» TASK TO COMPLETE
Extract every line of the material that holds the string "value".

(COLLECTED DATA)

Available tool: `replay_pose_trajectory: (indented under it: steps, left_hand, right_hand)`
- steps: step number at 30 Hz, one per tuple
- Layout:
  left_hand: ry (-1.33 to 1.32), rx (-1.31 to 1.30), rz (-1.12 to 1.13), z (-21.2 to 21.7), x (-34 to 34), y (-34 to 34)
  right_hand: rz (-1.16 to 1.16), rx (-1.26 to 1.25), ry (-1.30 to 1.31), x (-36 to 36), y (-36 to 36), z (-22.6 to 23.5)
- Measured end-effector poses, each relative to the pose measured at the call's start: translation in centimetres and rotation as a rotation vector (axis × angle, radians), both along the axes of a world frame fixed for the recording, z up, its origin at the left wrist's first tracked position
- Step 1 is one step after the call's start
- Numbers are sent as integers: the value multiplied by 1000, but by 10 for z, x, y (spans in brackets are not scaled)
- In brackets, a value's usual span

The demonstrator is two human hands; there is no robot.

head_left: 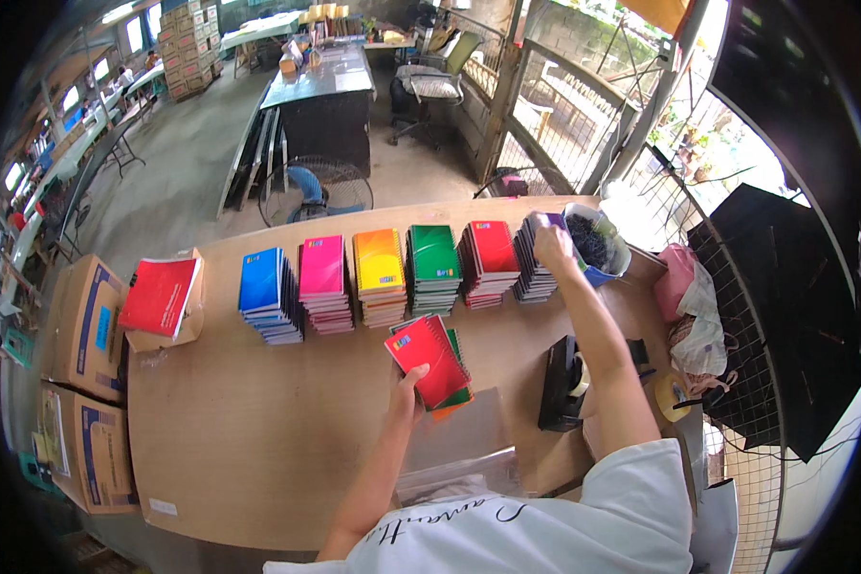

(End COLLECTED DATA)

» RESULT BELOW
- Numbers are sent as integers: the value multiplied by 1000, but by 10 for z, x, y (spans in brackets are not scaled)
- In brackets, a value's usual span

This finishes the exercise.